All the sailors were delighted and the pirate was hopping mad.

A man and a little girl walk into a forest...

...It's dark, gloomy with a slight bit of fog. The little girl grips the man's hand tightly as an owls hoot echoed through the rustling trees.
"I'm scared" said the little girl.
"You're scared?!" Said the man. "At least you don't have to walk back alone!"

An unnamed weatherman has reacted angrily to being sacked because he always gives gloomy forecasts.

No more mist and ice guy.

An Irishman visits the doctor and is told he is dying of cancer...

Old Seamus visits the doctor and is told he is dying of cancer and has only a few months to live. He calls his son and invites him to meet him at the pub where he delivers the sad news.
"But son," he says, "even on a gloomy occasion such as this one, 'tis our custom to drink to health and death alike, so let's raise a glass to the good times in our past and drown our sorrows about my impending demise."
The two of them make a fine night of it, matching each other pint for pint, and by midnight they're roaring drunk.

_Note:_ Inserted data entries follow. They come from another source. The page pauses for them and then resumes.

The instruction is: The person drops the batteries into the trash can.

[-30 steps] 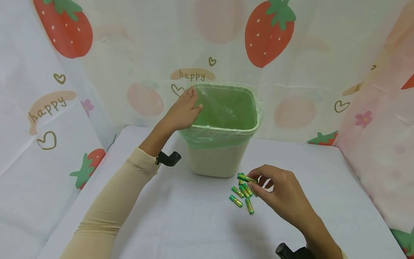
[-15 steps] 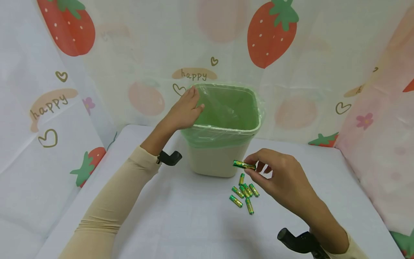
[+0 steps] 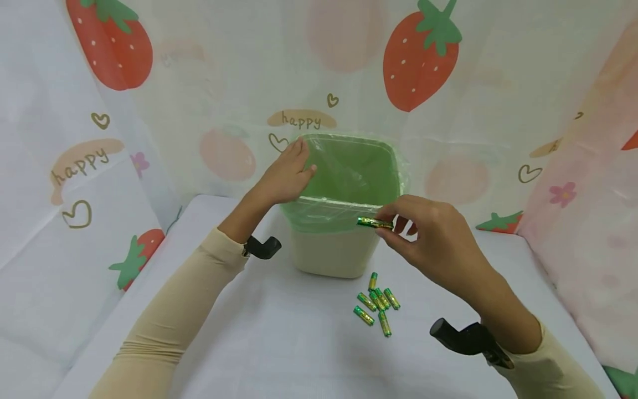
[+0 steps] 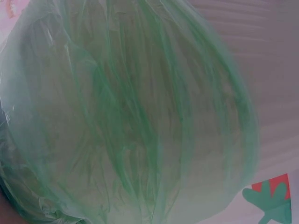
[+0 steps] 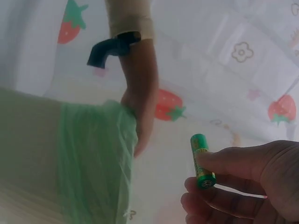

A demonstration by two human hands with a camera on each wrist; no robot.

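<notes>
My right hand (image 3: 431, 244) pinches a green-and-gold battery (image 3: 374, 223) between thumb and fingers, in front of the bin's near right side, just below the rim. The right wrist view shows the same battery (image 5: 202, 161) under the thumb. A pale trash bin (image 3: 326, 252) with a green inside stands upright at the table's back. Its thin, clear green plastic liner (image 3: 324, 217) folds over the rim. My left hand (image 3: 286, 174) rests on the bin's left rim, thumb apart and fingers fairly straight. Crinkled liner (image 4: 131, 112) fills most of the left wrist view, which hides that hand.
Several loose batteries (image 3: 381, 299) lie close together on the white tabletop (image 3: 279, 343), in front of the bin. A strawberry-print cloth (image 3: 478, 83) hangs behind and at both sides. Both wrists carry a black camera mount (image 3: 466, 338).
My right hand has lifted one battery from the group and raised it up toward the bin's rim. The left hand keeps its place on the bin.
</notes>
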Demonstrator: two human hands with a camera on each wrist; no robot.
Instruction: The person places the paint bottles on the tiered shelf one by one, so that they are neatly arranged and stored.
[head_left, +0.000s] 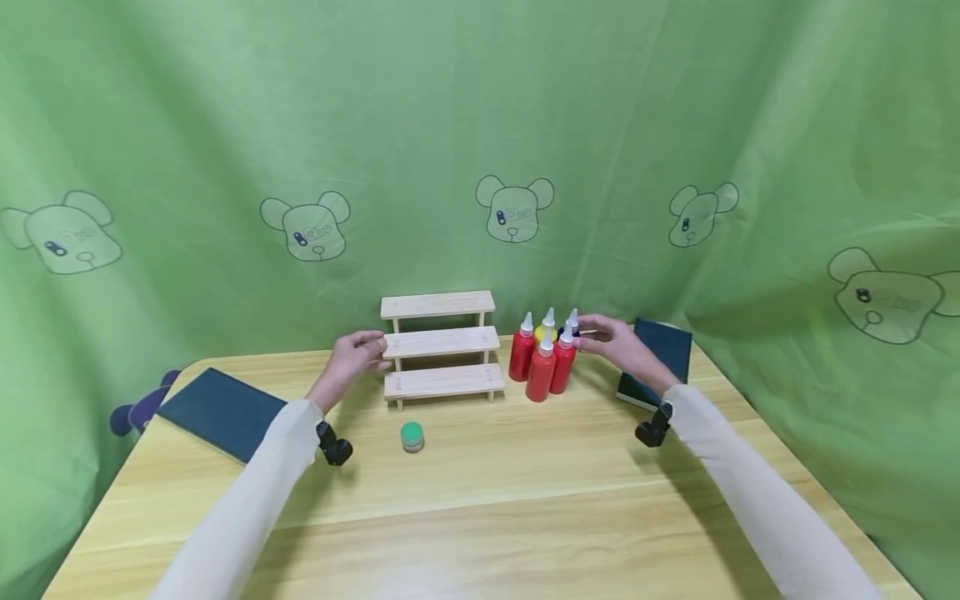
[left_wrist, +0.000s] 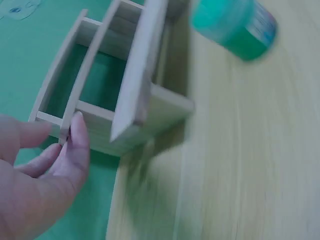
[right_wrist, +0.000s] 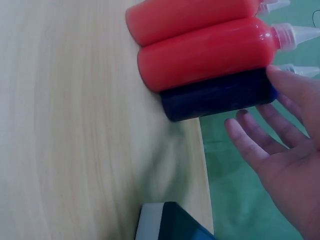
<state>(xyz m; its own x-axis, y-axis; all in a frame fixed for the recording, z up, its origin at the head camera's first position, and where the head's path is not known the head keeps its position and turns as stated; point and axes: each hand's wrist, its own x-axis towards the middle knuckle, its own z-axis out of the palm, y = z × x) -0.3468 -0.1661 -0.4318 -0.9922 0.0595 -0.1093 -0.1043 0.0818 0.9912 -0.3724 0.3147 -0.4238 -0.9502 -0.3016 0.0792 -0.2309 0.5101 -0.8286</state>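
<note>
A three-step wooden display stand (head_left: 444, 382) sits near the back of the table. My left hand (head_left: 355, 360) is at its left end, where thumb and fingers pinch the end of the middle step (left_wrist: 80, 95). To the right of the stand, several squeeze bottles with clear pointed nozzles stand upright in a cluster: red bottles (head_left: 540, 373), a yellow bottle (head_left: 546, 332) and a dark blue bottle (right_wrist: 215, 95). With thumb and index finger, my right hand (head_left: 613, 343) holds the dark blue bottle near its shoulder; the other fingers spread behind it.
A small jar with a green lid (head_left: 412, 436) stands in front of the stand. Dark books lie at the left (head_left: 221, 415) and right (head_left: 660, 358) of the table. A green curtain (head_left: 420, 125) hangs behind, and something purple (head_left: 142, 408) shows beyond the left edge.
</note>
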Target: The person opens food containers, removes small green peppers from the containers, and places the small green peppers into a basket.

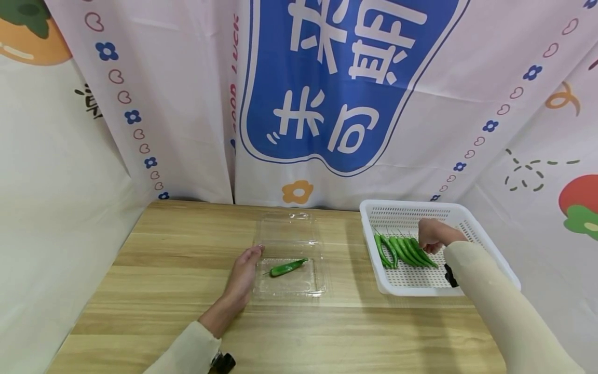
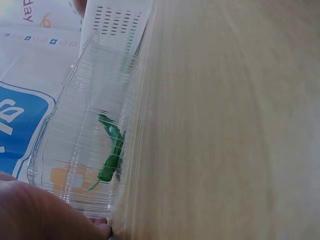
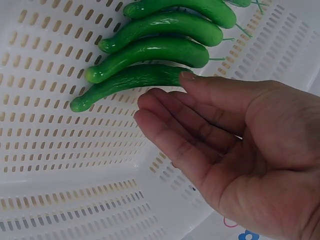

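A clear plastic clamshell box point(image 1: 285, 285) lies with its lid folded back on the wooden table. Inside its near half is one green chili pepper point(image 1: 287, 268). My left hand point(image 1: 243, 272) pinches the box's left edge near the hinge; in the left wrist view that hand point(image 2: 45, 212) partly hides the box's near end. Over the white basket point(image 1: 420, 291), my right hand point(image 1: 432, 236) reaches in from the right. Several green chilies point(image 1: 404, 252) lie there in a row. In the right wrist view, the thumb touches the nearest chili's point(image 3: 132, 80) stem end, its loosely bent fingers beneath and apart.
The basket has raised, perforated walls and stands at the table's back right. Behind the wooden table point(image 1: 163, 280) hangs a printed cloth point(image 1: 196, 104) with a blue sign pattern. More printed cloth encloses the left and right sides.
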`<state>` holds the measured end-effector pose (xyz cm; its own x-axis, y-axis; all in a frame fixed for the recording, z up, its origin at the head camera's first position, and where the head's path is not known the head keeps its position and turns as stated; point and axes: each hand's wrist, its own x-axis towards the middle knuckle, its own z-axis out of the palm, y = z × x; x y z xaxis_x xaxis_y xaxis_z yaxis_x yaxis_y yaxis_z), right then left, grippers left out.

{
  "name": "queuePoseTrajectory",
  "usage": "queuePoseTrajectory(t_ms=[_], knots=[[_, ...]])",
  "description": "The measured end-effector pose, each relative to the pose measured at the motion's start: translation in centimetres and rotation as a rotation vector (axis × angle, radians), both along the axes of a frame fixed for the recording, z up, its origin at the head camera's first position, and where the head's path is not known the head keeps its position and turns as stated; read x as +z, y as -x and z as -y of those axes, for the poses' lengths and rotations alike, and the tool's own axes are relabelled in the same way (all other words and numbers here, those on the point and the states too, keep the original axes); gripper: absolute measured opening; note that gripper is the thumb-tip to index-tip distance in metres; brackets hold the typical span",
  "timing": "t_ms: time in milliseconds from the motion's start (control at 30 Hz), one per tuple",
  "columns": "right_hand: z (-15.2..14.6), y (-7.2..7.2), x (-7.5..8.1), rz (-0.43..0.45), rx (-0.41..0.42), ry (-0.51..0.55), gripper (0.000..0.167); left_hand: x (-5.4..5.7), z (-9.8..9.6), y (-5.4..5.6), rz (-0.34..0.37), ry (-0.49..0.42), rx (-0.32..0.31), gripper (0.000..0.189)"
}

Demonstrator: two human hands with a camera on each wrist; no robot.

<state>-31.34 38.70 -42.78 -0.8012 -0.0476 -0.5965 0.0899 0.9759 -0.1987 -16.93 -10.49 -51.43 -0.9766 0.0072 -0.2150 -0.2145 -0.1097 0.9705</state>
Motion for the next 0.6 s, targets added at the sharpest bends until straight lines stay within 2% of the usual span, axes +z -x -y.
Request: queuePoseTrajectory(t_ms=[200,600], knots=[[-0.23,0.40,-0.12,-0.005,0.003,-0.020,0.011,0.00,0.10,0.14,-0.003,-0.006,-0.007,0.051],[0.14,0.51,0.83,-0.034,0.000,-0.011,0.009,-0.06,0.07,0.29,-0.005,-0.005,0.002,0.050]])
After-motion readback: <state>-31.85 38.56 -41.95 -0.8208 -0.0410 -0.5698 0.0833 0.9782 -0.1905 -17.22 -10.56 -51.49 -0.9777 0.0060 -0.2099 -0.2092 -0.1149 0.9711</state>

Some of Seamus's friends see them drinking and toasting and come over to see what's going on.
"Well, lads," says Seamus, "'Tis a grand shame, but I'm sorry to say, I'm dying o' AIDS."
"But, Da! You dinna have AIDS - you have cancer! Why would you go and tell them a thing like that?"
"Because, son, I don't want those fellas sleeping with your mother when I'm gone!"